Treatment for obesity in children includes:

Child Obesity Diet

Long-term success with a diet will be largely based on the type of dietary restriction or diet the child is put on. To lose weight, it is essential to eat fewer calories a day than the body needs to maintain a given weight. This is the only way one can lose weight through dieting. A dietitian can help greatly in this process. A dietitian is a nutrition expert that can design a healthy, low-calorie diet that allows losing weight safely.

Child Obesity Exercise

In order for a child to lose weight, a healthy diet must be combined with regular physical exercise.
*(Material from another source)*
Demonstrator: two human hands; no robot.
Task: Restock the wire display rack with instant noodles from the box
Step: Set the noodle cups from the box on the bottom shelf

Once a child reaches a lower weight, exercise also helps maintain that weight. Thirty minutes of physical exercise each day will not only burn more calories but will lower the blood pressure and pulse. These are direct measures of cardiovascular fitness. Another benefit of exercise is a lowering of blood cholesterol levels. Those with diabetes will find their blood sugar levels easier to control when exercising.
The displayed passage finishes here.